Records provided: Begin
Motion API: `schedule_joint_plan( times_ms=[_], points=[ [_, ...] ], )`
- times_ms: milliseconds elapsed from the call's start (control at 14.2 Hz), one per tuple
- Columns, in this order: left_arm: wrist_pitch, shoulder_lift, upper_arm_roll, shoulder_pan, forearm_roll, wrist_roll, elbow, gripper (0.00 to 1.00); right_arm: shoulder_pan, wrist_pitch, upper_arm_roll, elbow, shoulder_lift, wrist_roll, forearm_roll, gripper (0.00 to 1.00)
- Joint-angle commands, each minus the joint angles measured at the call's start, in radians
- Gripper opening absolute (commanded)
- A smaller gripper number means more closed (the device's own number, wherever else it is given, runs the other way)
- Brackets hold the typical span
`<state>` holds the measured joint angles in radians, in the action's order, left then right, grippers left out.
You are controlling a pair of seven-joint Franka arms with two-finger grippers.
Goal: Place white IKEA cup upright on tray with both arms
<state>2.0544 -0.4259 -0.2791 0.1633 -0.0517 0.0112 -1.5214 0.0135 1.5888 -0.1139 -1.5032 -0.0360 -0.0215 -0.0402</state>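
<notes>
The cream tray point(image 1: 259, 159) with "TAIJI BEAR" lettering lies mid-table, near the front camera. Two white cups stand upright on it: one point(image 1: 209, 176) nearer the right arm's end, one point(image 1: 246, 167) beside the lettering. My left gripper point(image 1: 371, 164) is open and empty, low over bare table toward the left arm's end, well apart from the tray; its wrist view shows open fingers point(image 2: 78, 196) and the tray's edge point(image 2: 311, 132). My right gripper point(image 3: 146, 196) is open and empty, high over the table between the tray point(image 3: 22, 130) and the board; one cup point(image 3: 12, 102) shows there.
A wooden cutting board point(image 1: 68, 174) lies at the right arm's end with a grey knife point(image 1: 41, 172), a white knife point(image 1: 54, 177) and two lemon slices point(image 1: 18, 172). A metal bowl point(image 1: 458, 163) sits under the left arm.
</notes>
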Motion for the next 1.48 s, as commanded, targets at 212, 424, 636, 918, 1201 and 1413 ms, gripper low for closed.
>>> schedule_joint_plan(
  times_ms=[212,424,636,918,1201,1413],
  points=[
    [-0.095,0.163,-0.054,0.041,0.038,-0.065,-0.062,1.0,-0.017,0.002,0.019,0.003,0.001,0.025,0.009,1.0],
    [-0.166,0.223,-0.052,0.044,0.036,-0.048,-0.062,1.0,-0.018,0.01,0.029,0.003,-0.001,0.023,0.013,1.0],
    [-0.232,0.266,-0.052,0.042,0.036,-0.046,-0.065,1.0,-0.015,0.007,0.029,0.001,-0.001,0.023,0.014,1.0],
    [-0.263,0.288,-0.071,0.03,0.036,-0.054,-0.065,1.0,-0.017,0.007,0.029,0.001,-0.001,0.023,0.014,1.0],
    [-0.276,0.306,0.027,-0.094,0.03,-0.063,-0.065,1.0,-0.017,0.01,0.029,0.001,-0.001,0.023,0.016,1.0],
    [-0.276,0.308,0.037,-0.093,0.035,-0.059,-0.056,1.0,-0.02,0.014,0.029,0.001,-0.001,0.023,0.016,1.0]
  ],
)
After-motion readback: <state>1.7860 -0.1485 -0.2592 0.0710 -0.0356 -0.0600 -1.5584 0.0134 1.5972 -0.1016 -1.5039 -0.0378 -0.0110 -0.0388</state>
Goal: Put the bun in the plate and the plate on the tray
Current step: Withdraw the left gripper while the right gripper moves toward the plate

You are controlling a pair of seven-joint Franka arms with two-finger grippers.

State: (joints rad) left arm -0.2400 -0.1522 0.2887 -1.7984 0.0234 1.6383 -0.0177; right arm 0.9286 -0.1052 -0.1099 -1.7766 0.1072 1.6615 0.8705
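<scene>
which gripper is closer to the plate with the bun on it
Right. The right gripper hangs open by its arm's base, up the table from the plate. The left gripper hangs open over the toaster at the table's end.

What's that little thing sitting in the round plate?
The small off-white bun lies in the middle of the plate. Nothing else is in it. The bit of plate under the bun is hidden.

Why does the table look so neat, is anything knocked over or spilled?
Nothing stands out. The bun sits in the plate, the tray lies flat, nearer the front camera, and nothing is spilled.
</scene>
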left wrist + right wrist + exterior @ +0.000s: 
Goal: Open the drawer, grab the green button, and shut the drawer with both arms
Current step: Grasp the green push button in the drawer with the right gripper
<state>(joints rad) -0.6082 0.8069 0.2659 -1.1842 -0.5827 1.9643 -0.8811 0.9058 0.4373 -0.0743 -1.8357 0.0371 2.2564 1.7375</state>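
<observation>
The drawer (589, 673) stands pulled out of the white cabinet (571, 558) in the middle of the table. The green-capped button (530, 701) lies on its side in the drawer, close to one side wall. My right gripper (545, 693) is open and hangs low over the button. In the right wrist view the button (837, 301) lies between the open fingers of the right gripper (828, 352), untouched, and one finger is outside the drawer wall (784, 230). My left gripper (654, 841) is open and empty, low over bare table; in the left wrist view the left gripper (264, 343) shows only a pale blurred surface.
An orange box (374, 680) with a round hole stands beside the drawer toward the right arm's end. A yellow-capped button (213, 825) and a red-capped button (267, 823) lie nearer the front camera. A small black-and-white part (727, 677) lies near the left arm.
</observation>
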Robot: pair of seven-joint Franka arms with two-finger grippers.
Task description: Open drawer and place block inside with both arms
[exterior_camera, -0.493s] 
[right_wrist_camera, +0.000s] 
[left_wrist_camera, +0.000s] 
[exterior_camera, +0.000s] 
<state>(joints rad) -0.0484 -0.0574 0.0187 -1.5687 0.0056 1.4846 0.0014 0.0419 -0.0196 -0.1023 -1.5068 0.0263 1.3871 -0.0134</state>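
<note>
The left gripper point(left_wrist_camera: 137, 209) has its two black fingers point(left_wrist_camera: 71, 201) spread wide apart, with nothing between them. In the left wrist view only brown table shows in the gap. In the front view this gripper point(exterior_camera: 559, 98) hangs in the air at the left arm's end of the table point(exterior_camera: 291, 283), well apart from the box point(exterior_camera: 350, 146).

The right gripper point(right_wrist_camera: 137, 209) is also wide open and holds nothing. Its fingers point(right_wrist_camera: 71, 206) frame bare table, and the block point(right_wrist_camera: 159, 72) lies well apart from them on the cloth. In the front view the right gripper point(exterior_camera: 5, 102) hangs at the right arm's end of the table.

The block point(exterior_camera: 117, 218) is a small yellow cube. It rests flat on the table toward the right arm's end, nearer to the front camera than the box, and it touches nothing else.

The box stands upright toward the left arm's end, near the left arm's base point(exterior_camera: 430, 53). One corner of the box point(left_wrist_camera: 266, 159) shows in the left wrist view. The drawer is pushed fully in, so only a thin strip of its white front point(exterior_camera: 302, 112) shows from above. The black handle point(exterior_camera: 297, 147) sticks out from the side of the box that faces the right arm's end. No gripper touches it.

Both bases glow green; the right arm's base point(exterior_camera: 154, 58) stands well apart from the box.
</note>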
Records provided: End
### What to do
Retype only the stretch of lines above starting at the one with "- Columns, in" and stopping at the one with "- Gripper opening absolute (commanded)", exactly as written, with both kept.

### Solution to the problem
- Columns, in this order: left_arm: wrist_pitch, shoulder_lift, upper_arm_roll, shoulder_pan, forearm_roll, wrist_roll, elbow, gripper (0.00 to 1.00); right_arm: shoulder_pan, wrist_pitch, upper_arm_roll, elbow, shoulder_lift, wrist_roll, forearm_roll, gripper (0.00 to 1.00)
- Joint-angle commands, each minus the joint angles measured at the call's start, in radians
- Gripper opening absolute (commanded)

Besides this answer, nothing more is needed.